GOAL OF THE EXERCISE:
Omit the pictures and return every entry exactly as written.

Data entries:

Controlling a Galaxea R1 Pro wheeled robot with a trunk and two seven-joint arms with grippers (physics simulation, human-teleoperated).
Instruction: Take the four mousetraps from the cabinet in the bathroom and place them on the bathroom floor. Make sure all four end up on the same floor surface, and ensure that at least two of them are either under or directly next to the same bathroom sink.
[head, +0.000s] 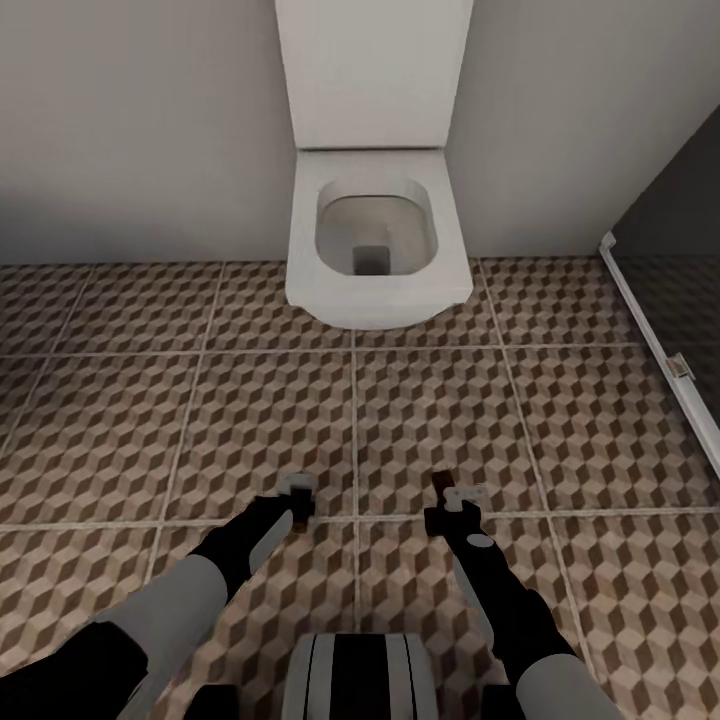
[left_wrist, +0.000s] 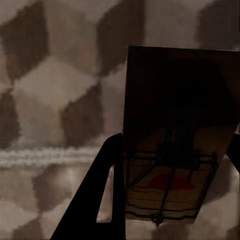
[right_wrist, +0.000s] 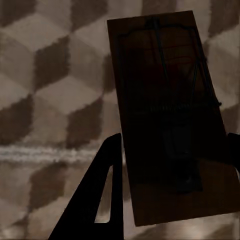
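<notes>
Left gripper (left_wrist: 172, 150) jaws closed narrow on a mousetrap (left_wrist: 175, 150), board's long axis running out along the fingers. Right gripper (right_wrist: 172, 160) jaws likewise clamp a second mousetrap (right_wrist: 167, 115), same lengthwise orientation. Both hang over the tiled floor (head: 250, 420) facing the toilet (head: 375, 240).

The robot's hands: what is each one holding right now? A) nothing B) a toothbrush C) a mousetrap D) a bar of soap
C: between the fingers of the left hand sits a mousetrap, a flat wooden board with wire parts, and the right hand grips another mousetrap above the patterned floor.
</notes>
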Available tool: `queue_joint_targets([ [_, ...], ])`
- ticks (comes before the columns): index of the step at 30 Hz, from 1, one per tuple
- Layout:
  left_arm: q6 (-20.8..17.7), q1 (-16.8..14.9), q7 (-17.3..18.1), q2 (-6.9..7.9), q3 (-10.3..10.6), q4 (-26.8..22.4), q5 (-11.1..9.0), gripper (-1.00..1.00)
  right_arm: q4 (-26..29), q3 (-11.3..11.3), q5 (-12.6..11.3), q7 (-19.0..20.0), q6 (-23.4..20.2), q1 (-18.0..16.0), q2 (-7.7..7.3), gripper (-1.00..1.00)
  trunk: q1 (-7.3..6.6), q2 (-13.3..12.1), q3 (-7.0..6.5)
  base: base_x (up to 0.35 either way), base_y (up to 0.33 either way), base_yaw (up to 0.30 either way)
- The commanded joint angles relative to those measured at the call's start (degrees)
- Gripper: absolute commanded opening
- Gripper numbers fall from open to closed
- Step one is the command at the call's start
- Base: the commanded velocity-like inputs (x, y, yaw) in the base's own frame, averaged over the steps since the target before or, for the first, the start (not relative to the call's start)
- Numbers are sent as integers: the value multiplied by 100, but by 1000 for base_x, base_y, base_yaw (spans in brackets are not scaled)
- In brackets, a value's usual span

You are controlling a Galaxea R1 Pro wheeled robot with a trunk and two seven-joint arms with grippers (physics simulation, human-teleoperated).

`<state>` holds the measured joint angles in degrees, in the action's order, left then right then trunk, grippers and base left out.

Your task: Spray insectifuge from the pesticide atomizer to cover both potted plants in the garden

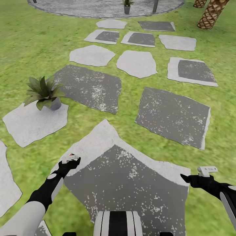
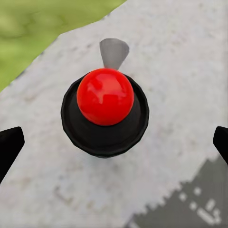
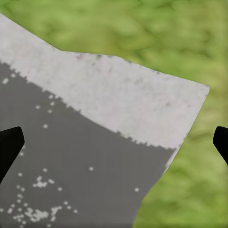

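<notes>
While the left claw (image 1: 69, 160) carries the spray bottle (image 1: 71, 158) low and forward over a stepping stone (image 1: 124, 177), the nozzle faces ahead toward the lawn, which looks like a carrying pose and not yet an aimed one. The head view shows only the bottle's whitish trigger head and a speck of red at the claw. The left wrist view looks straight down on the bottle (image 2: 105, 115): red tip centred on a round black body, dark fingertips (image 2: 9, 148) at both edges. Whether the jaws press the bottle I cannot tell from that view; since it hangs above the stone, I judge it gripped.

Right claw (image 1: 193, 178) hovers empty over the stone's corner; its wrist view shows fingertips (image 3: 9, 147) spread wide, nothing between them.

Nearer potted plant (image 1: 44, 92) sits on a pale stone ahead-left, well apart from the nozzle. Second plant (image 1: 127, 6) stands far off on the paved patio (image 1: 82, 8). Judgement: closing on the near plant comes next.
</notes>
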<state>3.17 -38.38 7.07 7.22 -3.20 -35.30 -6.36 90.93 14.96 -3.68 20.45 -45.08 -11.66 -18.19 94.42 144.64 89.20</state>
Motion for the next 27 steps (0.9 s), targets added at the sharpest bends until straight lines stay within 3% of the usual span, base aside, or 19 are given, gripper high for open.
queue_joint_targets([
  [1, 4, -2, 45, -1, -14, 5, -59, 100, 4, 6, -37, 3, -36, -3, 0, 100, -1, 1, 3, 0, 0, 0],
  [27, 8, -2, 41, -13, -11, 5, -62, 100, 4, 6, -36, 3, -39, -6, 0, 100, -1, 1, 36, 17, 12, 8],
])
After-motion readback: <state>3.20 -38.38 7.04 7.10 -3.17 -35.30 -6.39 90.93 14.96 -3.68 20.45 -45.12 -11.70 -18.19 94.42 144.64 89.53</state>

REPLY TO THE EXERCISE:
Controlling a Galaxea R1 Pro wheeled robot with a trunk and two seven-joint arms with grippers (physics simulation, human-teleoperated).
Instruction: Take the four mousetraps from the cabinet in the bathroom and place them on the bathroom floor. Make sure all four end up on the same floor surface, and ensure that at least two of them are either under or directly next to the same bathroom sink.
[head, +0.000s] 
[left_wrist, +0.000s] 
[right_wrist, +0.000s] 
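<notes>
Left gripper (left_wrist: 172, 150) jaws closed narrow on a mousetrap (left_wrist: 175, 150), board's long axis running out along the fingers. Right gripper (right_wrist: 172, 160) jaws likewise clamp a second mousetrap (right_wrist: 167, 115), same lengthwise orientation. Both hang over the tiled floor (head: 250, 420) facing the toilet (head: 375, 240).

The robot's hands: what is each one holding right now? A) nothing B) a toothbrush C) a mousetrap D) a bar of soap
C: between the fingers of the left hand sits a mousetrap, a flat wooden board with wire parts, and the right hand grips another mousetrap above the patterned floor.
</notes>
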Available tool: `queue_joint_targets([ [_, ...], ])`
- ticks (comes before the columns): index of the step at 30 Hz, from 1, one per tuple
- Layout:
  left_arm: q6 (-20.8..17.7), q1 (-16.8..14.9), q7 (-17.3..18.1), q2 (-6.9..7.9), q3 (-10.3..10.6), q4 (-26.8..22.4), q5 (-11.1..9.0), gripper (-1.00..1.00)
  right_arm: q4 (-26..29), q3 (-11.3..11.3), q5 (-12.6..11.3), q7 (-19.0..20.0), q6 (-23.4..20.2), q1 (-18.0..16.0), q2 (-7.7..7.3), gripper (-1.00..1.00)
  trunk: q1 (-7.3..6.6), q2 (-13.3..12.1), q3 (-7.0..6.5)
  base: base_x (up to 0.35 either way), base_y (up to 0.33 either way), base_yaw (up to 0.30 either way)
- The commanded joint angles relative to those measured at the call's start (degrees)
- Gripper: absolute commanded opening
- Gripper numbers fall from open to closed
- Step one is the command at the call's start
- Base: the commanded velocity-like inputs (x, y, yaw) in the base's own frame, averaged over the steps since the target before or, for the first, the start (not relative to the call's start)
- Numbers are sent as integers: the value multiplied by 100, but by 1000 for base_x, base_y, base_yaw (spans in brackets are not scaled)
- In brackets, a value's usual span

You are controlling a Galaxea R1 Pro wheeled robot with a trunk and two seven-joint arms with grippers (physics simulation, human-teleoperated).

`<state>` holds the measured joint angles in degrees, in the action's order, left then right then trunk, grippers and base left out.

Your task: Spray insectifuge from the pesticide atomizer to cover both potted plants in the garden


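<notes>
While the left claw (image 1: 69, 160) carries the spray bottle (image 1: 71, 158) low and forward over a stepping stone (image 1: 124, 177), the nozzle faces ahead toward the lawn, which looks like a carrying pose and not yet an aimed one. The head view shows only the bottle's whitish trigger head and a speck of red at the claw. The left wrist view looks straight down on the bottle (image 2: 105, 115): red tip centred on a round black body, dark fingertips (image 2: 9, 148) at both edges. Whether the jaws press the bottle I cannot tell from that view; since it hangs above the stone, I judge it gripped.

Right claw (image 1: 193, 178) hovers empty over the stone's corner; its wrist view shows fingertips (image 3: 9, 147) spread wide, nothing between them.

Nearer potted plant (image 1: 44, 92) sits on a pale stone ahead-left, well apart from the nozzle. Second plant (image 1: 127, 6) stands far off on the paved patio (image 1: 82, 8). Judgement: closing on the near plant comes next.
</notes>
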<state>3.17 -38.38 7.07 7.22 -3.20 -35.30 -6.36 90.93 14.96 -3.68 20.45 -45.08 -11.66 -18.19 94.42 144.64 89.20</state>
Motion for the next 27 steps (0.9 s), targets added at the sharpest bends until straight lines stay within 3% of the usual span, base aside, or 19 are given, gripper high for open.
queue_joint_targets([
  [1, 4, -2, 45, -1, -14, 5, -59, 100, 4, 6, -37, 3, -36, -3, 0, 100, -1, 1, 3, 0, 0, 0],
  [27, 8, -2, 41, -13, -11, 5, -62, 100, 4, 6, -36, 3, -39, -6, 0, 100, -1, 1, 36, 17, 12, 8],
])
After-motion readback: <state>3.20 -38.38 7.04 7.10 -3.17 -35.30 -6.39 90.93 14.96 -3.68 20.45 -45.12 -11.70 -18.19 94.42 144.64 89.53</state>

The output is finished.